Getting back to our calculation of the condenser heat exchanger, it is clear from the psychometric chart you sent that the datum for zero enthalpy of water for the chart is liquid water at 0 C. Note that, at 0 C on the chart, the enthalpy at 100% RH is 10 kJ/kg. This is consistent with the heat of vaporization of water at 0 C. I looked up the heat of vaporization of water at 0C, and it was about 2500 kJ/kg. From your chart, the absolute humidity of this air at 100% RH and 0 C is about 0.004 kg/kg. So, if the datum of zero enthalpy for the water were 0 C, the specific enthalpy of the air at these conditions should be (2500)(0.004)=10 kJ/kg. This confirms that the datum for zero enthalpy of water for the chart is liquid water at 0 C.

Next, lets calculate the rate at which enthalpy is exiting the condenser in the liquid stream. The heat capacity of water is 4.186 kJ/kg. So the rate is 21.7(4.186)(6 - 0) = 545 kJ/hr. We can now do the heat balance on the condenser.

Q = 25858 + 545 - 112447=-86000 kJ/hr = -86 MJ/hr

This is the rate at which heat is being removed from the gas stream (86 MJ/hr) by the condenser.

The heat of condensation/vaporization is inherently included in the enthalpies of the streams, and does not have to be accounted for separately. I know that I may have implied that this might not be the case in a previous post, but, clearly, separate accounting of the latent heat is not necessary (mia culpa).

The next thing to think about is how you might be able to save energy by using the cold gas at 6 C to precool the 30 C and 90% RH air, while, at the same time, reheating the 6C air.

Another thing to think about is how you might go about using first principles to construct a physchometric chart like this one from scratch.

Chet

15. Nov 6, 2013

### SherlockOhms

I got it. So, would I actually have been able to use the specific volume of the air at 30C and 90%RH and then find the dry air by subtracting the amount of water that was removed?
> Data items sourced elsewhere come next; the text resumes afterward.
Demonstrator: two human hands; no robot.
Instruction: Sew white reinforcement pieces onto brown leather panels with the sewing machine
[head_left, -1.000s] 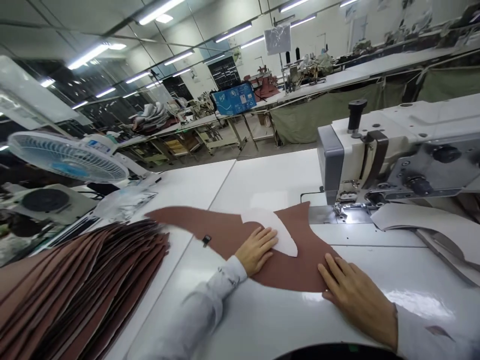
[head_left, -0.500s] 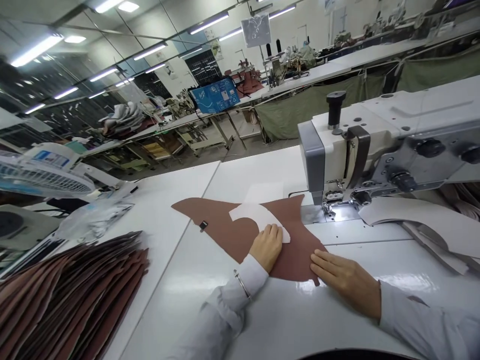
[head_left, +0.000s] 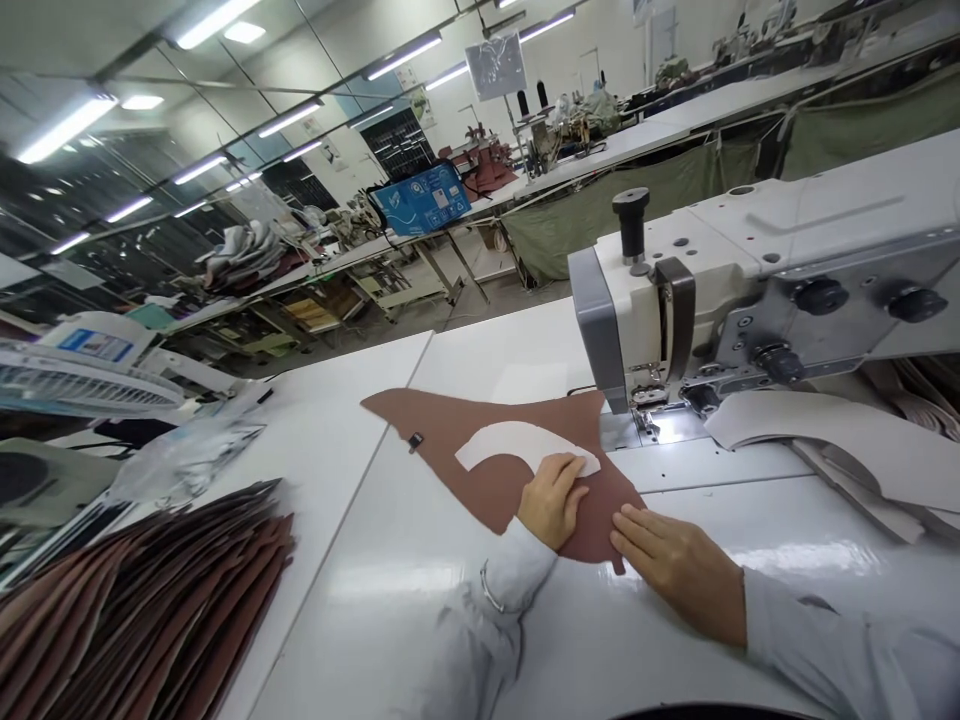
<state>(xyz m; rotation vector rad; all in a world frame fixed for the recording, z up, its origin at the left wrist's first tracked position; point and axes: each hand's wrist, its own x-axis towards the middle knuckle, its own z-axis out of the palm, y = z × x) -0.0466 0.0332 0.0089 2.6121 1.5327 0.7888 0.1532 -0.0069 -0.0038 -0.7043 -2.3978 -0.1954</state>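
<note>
Across the white sewing table (head_left: 330, 440), a brown cut panel (head_left: 457, 425) lies flat, its upper right corner just beside the presser foot (head_left: 646, 425) of an industrial sewing machine (head_left: 660, 300); a curved white template (head_left: 517, 445) rests on top of the panel, and a small black tag (head_left: 415, 442) sits near the panel's upper edge. The left hand (head_left: 553, 500) lies open and flat, its fingertips on the template and its heel on the panel, gripping nothing; the right hand (head_left: 675, 572) is open too, its fingers (head_left: 634, 530) slightly spread on the panel's lower edge, with the rest of the hand over the bare table. A thin metal bangle (head_left: 493, 590) circles the left sleeve; a fanned stack of brown panels (head_left: 150, 610) lies on the table's left side, well apart from the hands; pale curved pieces (head_left: 832, 440) lie to the right of the machine's needle area.
</note>
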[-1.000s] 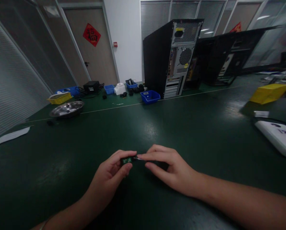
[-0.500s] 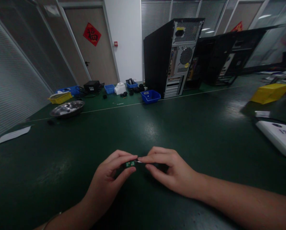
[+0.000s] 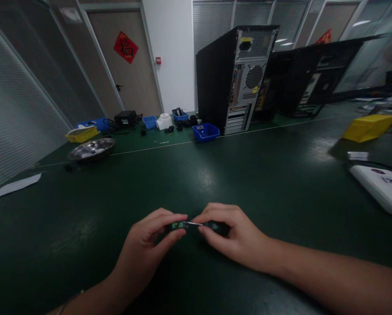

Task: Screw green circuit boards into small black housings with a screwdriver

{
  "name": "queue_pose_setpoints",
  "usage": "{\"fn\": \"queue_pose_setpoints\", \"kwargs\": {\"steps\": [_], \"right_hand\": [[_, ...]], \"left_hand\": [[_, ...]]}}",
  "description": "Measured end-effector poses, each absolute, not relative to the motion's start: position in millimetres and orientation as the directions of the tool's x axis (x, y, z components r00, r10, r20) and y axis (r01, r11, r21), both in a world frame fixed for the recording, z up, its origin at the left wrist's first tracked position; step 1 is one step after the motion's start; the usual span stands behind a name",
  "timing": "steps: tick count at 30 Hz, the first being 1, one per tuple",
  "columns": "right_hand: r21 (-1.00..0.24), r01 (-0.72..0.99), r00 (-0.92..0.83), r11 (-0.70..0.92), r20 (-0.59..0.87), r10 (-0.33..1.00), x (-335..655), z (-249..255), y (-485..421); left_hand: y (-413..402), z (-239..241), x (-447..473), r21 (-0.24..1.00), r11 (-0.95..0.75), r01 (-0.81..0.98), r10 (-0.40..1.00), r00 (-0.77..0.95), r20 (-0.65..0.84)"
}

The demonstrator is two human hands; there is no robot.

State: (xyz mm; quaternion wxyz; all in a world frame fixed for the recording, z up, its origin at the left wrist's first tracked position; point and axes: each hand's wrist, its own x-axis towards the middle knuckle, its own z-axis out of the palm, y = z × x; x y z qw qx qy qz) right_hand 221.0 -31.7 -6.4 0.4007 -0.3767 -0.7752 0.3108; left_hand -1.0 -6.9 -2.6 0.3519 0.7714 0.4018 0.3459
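Note:
My left hand pinches a small green circuit board between thumb and forefinger, just above the dark green table. My right hand is closed around a small dark-handled tool. The tool's thin metal tip touches the right end of the board. Both hands sit close together at the near middle of the table.
A black computer tower stands at the back, a second open case to its right. A blue bin, a metal bowl, a yellow bin, a white device and a paper sheet lie around.
The hands have sunk slightly toward the table. My right hand has drawn a little to the right, so more of the metal tip shows between the hands.

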Motion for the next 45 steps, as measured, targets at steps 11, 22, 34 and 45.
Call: {"fn": "queue_pose_setpoints", "kwargs": {"steps": [11, 22, 34, 45], "right_hand": [[-0.782, 0.332, -0.395, 0.528, 0.393, 0.830, 220.7, -5.0, -30.8], [-0.787, 0.327, -0.410, 0.524, 0.381, 0.829, 220.2, -4.5, -30.1], [-0.784, 0.330, -0.419, 0.526, 0.378, 0.826, 220.5, -3.2, -32.0], [-0.783, 0.332, -0.449, 0.527, 0.360, 0.818, 220.0, -3.5, -30.9]], "left_hand": [[-7.5, -1.4, 1.0, 0.853, -0.416, 0.316, 0.858, 0.448, 0.252], [-6.8, -1.7, 1.1, 0.901, -0.353, 0.252, 0.870, 0.441, 0.218], [-6.0, -5.8, -0.5, 0.881, -0.381, 0.281, 0.872, 0.427, 0.242], [-6.6, -4.6, -0.9, 0.897, -0.359, 0.258, 0.866, 0.450, 0.217]]}}
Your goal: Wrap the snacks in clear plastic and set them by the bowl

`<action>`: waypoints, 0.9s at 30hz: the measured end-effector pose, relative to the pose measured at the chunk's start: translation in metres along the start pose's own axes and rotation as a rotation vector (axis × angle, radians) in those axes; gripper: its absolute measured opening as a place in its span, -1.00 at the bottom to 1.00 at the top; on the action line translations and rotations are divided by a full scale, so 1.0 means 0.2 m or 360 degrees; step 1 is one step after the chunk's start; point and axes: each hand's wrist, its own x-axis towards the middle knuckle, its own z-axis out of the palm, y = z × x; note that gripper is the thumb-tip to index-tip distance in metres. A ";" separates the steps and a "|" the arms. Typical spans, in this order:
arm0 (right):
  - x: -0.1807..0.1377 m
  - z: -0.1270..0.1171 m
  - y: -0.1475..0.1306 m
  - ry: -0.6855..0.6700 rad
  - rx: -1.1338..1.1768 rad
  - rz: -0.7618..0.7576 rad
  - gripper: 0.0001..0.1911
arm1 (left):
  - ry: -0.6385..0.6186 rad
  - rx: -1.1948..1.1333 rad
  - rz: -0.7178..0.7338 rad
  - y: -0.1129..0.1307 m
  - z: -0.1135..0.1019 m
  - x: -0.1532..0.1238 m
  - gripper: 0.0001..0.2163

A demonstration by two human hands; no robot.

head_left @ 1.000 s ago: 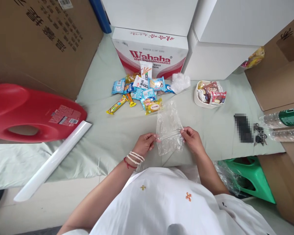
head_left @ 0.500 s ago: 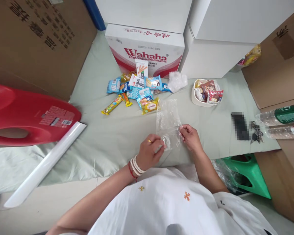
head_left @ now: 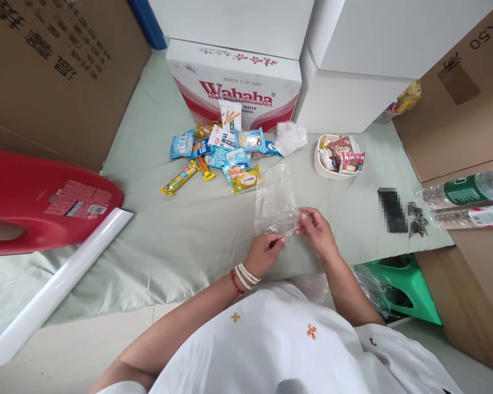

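Observation:
A clear plastic bag (head_left: 276, 194) lies flat on the pale green cloth, its near end lifted between my hands. My left hand (head_left: 266, 253), with white beads at the wrist, pinches the bag's near edge between thumb and fingertips. On the other side my right hand (head_left: 317, 232) is closed on the bag's right near corner. Just beyond the bag is a loose heap of wrapped snacks (head_left: 230, 148); a yellow snack packet (head_left: 245, 179) touches or nearly touches the bag's far left edge. Crumpled clear plastic (head_left: 291, 138) rests behind it.
A white tub (head_left: 332, 174) of wrapped snacks stands to the right, near a blurred dark object (head_left: 393, 210), keys (head_left: 418, 221) and plastic bottles (head_left: 472, 189). At the back is a Wahaha carton (head_left: 234, 82). A red jug (head_left: 53, 202) and a white strip (head_left: 61, 284) lie left.
My left hand has moved right, toward my right hand, and now pinches the bag's near edge. The whole view has shifted slightly, so the surroundings appear further left.

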 end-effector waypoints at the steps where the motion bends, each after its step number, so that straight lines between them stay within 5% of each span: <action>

Anyway, thanks for that. Why is it that energy in the water stream was calculated using a 0C as it's initial temperature? I can see why it's final temp. is 6C but when is is 0C?

I'll have a think about it. I guess it'll reduce the energy required by the heater to heat the cool gas to the final temp as well as reducing the amount of energy required cool the initial air. I'll give it some thought. Thanks for that.

16. Nov 6, 2013

### Staff: Mentor

It would be necessary to know the volume of the stream to do this. But, this is unnecessary, because you know the amount of dry air from the 20 C calculation, and you know the absolute humidity. In fact, this is what you actually used to do the 30C stream.
0C is not an initial temperature. The enthalpy of all the streams is calculated relative to 0C. So, to be consistent with how the other streams are referenced, you need to get the enthalpy relative to 0C.

17. Nov 6, 2013

### SherlockOhms

Got it! Thanks a million for all the help.